Sometimes suffering is chosen. The 600 persons who first stepped onto the bridge in Selma, Alabama, 50 years ago to march to the state capital to secure voting rights saw the police massed for an assault. They “resisted to the point of shedding blood.” In his memoir, John Lewis recalls Bloody Sunday and the discipline arising from taking action and from time spent in jail. He learned faith in the spirit that moves in history and faith in their enemies’ capacity for change. The long struggles for justice teach patience and to “strive for peace with everyone.”
It is tempting to see suffering as punishment. Thomas Aquinas rejects this notion. To suffer is evil and we must seek to relieve it whenever possible. But suffering is not separable from human existence. To seek perfection and fully embrace his humanity even Jesus suffers. Returning to his village, his spirit droops in the face of sarcasm and doubt.

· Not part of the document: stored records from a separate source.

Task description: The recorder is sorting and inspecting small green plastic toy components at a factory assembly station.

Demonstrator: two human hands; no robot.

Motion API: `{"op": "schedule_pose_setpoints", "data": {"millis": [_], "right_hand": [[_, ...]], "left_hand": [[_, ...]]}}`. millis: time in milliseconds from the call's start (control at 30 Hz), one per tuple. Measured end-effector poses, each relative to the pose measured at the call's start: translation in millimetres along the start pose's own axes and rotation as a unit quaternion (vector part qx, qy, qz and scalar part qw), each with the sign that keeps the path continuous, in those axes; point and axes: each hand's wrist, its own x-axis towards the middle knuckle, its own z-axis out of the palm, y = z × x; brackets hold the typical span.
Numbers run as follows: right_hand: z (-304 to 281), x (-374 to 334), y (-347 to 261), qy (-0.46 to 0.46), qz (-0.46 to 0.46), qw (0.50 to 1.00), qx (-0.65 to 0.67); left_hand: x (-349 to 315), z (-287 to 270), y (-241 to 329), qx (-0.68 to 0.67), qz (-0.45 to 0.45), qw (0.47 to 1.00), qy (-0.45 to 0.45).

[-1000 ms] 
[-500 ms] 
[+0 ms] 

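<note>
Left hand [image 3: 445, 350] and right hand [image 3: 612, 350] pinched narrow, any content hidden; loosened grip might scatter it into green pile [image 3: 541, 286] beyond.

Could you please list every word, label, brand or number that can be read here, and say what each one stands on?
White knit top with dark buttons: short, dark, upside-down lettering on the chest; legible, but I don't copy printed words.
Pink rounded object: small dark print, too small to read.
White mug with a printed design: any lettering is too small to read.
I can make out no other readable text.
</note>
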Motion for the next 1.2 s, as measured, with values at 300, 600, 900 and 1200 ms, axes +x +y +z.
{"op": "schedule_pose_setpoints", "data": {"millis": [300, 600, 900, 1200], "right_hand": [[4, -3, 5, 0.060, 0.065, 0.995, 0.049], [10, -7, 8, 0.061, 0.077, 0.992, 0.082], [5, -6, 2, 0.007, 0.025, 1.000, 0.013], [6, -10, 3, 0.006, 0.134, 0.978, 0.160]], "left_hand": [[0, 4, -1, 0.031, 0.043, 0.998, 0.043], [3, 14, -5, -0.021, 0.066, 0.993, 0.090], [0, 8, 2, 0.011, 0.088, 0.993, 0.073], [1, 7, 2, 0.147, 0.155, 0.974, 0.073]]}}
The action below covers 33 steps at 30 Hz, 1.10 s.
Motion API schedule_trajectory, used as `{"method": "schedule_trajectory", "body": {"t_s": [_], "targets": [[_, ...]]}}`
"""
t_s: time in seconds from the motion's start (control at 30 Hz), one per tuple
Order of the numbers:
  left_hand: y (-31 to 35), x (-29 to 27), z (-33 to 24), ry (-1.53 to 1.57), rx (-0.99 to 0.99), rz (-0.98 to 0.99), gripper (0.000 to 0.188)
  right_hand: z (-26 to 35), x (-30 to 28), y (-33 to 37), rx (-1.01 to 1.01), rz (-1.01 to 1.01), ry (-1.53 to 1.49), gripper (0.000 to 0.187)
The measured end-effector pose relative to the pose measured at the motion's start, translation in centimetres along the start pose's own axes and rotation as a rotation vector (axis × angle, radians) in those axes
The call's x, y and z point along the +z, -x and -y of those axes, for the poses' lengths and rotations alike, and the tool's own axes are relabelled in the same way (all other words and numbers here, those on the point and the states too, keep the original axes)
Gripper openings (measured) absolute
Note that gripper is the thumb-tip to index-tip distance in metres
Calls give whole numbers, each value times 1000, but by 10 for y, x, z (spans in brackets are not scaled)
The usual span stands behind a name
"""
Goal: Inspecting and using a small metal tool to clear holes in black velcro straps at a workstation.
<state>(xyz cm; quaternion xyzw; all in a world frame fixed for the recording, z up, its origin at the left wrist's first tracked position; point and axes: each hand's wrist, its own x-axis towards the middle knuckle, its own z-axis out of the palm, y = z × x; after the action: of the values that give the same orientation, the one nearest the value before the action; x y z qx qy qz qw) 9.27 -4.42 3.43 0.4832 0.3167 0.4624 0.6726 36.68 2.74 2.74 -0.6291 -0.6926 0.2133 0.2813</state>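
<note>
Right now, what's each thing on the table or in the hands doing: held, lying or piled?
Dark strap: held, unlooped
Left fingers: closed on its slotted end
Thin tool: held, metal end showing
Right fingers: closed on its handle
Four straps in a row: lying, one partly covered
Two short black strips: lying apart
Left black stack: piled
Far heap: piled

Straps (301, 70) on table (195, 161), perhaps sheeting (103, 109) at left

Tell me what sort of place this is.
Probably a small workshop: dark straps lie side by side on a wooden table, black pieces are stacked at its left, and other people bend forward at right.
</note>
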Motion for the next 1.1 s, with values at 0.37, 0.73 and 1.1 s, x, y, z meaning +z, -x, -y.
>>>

His carping neighbors refuse to listen and readjust their expectations. From the “bitter root” of cynicism nothing grows. Without faith, our vision narrows; we speak but “our feet do not move.” As we open to love, the isolation ebbs. In the company of God and others, we become real.
When his wealthy parents surrounded him with pleasures, the young man was depressed. When the painted windows opened and he saw the four sights--persons aging, sick, poor, and dying--he learned compassion. The Buddha is always smiling.